__Exercise__
Return the data word for word. Pictures are to be omitted.

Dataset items
>>>
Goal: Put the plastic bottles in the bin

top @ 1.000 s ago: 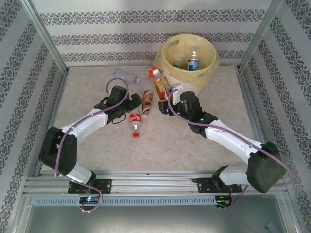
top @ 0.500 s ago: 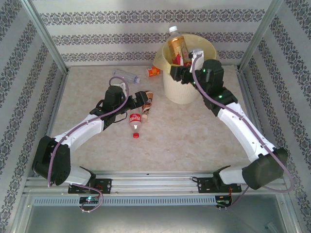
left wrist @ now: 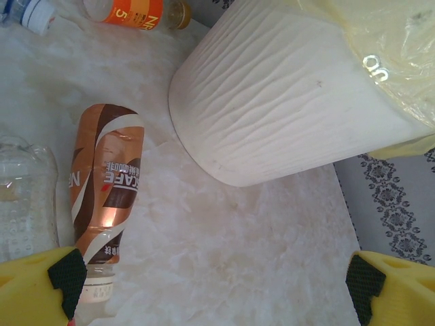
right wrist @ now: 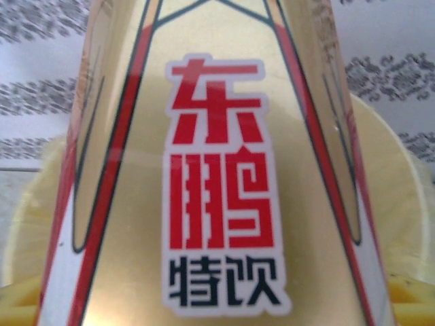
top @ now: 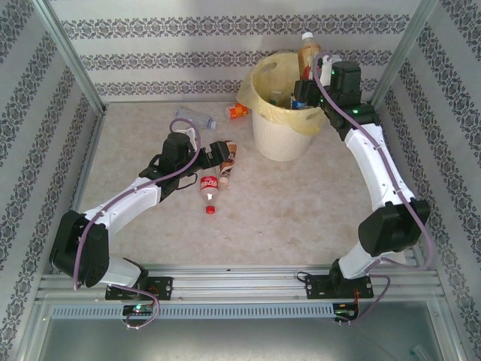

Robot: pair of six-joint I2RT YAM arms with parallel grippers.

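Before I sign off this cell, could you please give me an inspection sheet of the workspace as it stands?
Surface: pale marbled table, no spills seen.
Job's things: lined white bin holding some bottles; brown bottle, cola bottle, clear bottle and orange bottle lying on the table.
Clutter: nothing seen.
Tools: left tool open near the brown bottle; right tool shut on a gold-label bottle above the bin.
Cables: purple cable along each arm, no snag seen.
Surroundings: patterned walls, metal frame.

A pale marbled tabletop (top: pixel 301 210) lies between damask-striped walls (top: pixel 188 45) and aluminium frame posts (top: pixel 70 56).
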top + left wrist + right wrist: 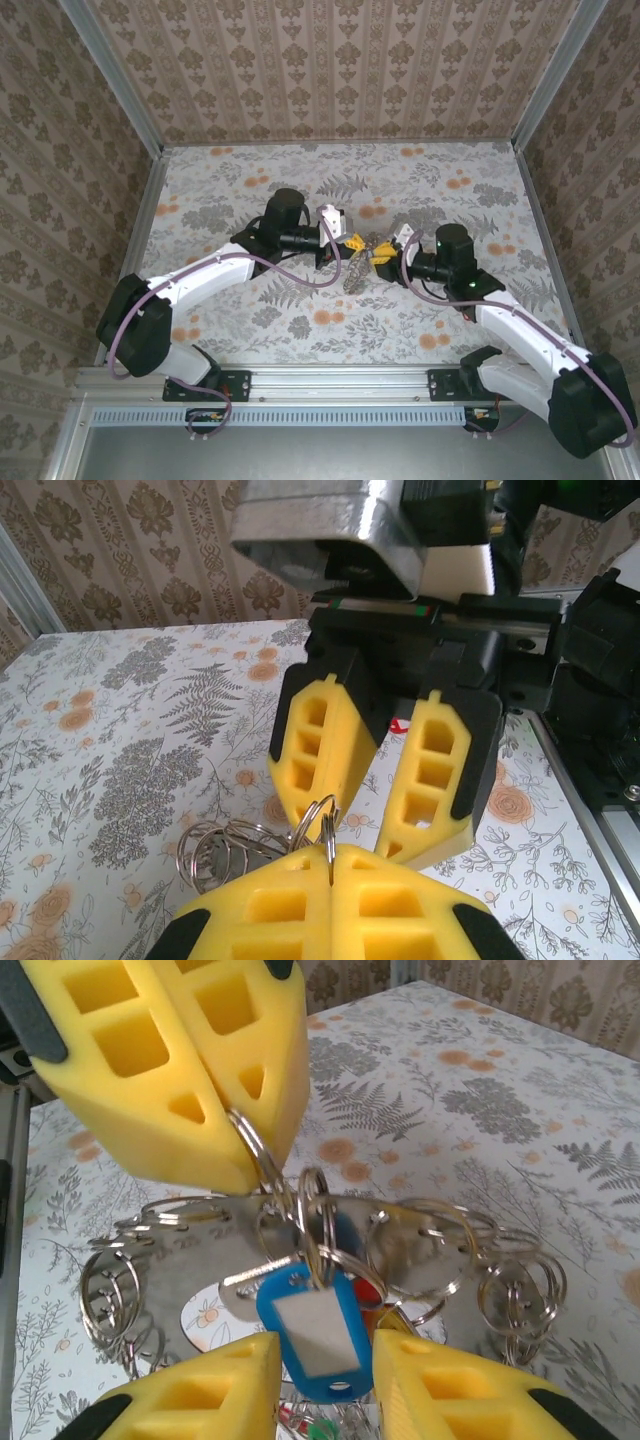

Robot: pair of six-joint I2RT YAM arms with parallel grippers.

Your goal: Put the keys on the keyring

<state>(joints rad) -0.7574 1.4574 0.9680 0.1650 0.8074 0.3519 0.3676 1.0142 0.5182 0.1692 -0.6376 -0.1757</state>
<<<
__Expected answer__
Goal: Put the plastic bottles in the bin

top @ 1.000 s ago: 
top @ 0.500 s ago: 
left wrist @ now: 
right wrist @ now: 
top @ now: 

Robot: pair of six-joint I2RT YAM arms with parallel grippers.

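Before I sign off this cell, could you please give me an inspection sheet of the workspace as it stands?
Surface: pale marbled table, no spills seen.
Job's things: lined white bin holding some bottles; brown bottle, cola bottle, clear bottle and orange bottle lying on the table.
Clutter: nothing seen.
Tools: left tool open near the brown bottle; right tool shut on a gold-label bottle above the bin.
Cables: purple cable along each arm, no snag seen.
Surroundings: patterned walls, metal frame.

A pale marbled tabletop (top: pixel 301 210) lies between damask-striped walls (top: pixel 188 45) and aluminium frame posts (top: pixel 70 56).
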top + left wrist + right wrist: 

Robot: pair of six-joint I2RT YAM arms with parallel grippers.

Your goal: Put the keys on the keyring

<state>(joints rad) -0.7574 1.4574 0.9680 0.1650 0.8074 0.3519 0.3676 1.0142 0.5182 0.1692 -0.6376 -0.1757</state>

No additional output is expected.